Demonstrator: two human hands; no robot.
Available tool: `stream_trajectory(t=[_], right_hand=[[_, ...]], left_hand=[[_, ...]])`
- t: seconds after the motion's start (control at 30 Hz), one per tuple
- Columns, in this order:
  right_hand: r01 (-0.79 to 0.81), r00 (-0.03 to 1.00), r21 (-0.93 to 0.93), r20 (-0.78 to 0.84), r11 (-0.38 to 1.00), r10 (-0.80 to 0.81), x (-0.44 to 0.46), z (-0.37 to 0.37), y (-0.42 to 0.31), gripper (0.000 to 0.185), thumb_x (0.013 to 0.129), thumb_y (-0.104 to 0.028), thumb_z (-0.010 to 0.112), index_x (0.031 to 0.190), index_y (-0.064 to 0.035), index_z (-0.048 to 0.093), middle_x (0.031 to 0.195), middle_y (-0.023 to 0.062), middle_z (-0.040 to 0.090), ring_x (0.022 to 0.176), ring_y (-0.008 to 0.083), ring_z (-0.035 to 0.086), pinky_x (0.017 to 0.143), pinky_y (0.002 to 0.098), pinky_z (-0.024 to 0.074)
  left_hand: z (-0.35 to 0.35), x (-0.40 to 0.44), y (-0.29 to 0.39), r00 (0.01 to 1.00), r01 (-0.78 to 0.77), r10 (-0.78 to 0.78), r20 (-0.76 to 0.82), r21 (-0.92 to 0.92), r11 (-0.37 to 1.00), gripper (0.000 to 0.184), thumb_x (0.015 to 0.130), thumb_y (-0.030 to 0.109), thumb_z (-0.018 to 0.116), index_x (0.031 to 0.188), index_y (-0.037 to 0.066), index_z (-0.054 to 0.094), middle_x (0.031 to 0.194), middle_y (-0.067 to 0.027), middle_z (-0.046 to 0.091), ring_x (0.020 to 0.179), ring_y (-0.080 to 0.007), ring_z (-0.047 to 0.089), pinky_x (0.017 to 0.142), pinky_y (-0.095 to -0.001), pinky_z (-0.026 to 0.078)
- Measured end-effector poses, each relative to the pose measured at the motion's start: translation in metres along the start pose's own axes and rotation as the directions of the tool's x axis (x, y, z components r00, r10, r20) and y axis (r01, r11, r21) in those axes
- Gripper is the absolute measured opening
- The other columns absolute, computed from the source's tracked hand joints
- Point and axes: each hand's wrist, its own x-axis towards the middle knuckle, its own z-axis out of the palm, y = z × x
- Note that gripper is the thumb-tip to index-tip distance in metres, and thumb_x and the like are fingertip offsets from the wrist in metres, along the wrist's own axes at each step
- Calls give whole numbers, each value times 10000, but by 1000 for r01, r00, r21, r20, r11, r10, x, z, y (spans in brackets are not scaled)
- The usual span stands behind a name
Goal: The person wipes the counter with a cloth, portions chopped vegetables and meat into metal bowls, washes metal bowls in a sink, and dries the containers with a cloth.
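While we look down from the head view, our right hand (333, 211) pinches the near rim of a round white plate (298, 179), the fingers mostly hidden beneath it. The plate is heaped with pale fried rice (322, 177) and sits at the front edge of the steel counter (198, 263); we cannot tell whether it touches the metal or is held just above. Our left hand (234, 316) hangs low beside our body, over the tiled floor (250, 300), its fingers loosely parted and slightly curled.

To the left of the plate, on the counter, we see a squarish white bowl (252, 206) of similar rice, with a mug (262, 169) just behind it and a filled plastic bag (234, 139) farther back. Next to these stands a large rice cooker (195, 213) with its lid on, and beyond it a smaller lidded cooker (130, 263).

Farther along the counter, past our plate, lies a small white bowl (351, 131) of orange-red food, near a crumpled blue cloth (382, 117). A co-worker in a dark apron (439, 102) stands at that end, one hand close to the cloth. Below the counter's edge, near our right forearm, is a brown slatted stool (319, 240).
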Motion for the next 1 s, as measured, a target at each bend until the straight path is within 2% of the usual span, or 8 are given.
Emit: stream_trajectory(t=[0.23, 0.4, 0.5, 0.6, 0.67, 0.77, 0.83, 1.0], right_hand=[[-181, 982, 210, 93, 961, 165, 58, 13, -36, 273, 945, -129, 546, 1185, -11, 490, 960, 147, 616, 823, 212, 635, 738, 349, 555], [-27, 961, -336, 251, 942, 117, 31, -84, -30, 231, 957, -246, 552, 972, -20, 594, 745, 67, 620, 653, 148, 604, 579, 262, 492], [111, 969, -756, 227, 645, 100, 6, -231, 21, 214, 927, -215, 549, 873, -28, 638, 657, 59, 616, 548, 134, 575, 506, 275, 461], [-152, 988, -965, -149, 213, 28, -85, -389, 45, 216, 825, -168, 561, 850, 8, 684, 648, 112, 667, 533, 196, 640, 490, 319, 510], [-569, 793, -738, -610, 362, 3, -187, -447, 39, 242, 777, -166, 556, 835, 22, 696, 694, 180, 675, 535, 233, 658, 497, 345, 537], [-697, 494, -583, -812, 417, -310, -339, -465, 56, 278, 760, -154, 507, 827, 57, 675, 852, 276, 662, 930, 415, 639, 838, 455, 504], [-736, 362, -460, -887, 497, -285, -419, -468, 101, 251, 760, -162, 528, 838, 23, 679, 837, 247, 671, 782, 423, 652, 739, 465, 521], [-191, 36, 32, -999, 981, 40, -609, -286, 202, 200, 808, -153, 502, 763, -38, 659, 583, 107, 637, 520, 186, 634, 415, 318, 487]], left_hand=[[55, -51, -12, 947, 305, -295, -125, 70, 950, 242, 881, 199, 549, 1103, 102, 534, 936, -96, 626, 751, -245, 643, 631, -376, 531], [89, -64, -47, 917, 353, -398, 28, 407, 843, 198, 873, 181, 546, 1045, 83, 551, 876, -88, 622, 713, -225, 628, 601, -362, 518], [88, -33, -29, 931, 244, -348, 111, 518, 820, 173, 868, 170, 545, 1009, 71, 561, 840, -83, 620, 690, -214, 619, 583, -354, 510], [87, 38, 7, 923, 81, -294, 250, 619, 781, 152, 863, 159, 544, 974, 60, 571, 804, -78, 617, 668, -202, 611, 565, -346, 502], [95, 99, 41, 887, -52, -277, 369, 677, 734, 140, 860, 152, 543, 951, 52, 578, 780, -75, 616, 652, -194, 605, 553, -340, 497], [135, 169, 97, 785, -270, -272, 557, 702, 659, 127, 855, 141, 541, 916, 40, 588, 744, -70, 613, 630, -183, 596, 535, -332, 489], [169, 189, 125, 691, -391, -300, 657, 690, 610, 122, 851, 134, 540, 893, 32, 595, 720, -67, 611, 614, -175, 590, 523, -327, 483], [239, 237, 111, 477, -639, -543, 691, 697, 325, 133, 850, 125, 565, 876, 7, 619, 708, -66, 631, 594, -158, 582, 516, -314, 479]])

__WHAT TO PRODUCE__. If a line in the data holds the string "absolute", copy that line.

__RESULT FOR THIS EXERCISE__.
- Gripper is the absolute measured opening
- The other columns absolute, computed from the source's tracked hand joints

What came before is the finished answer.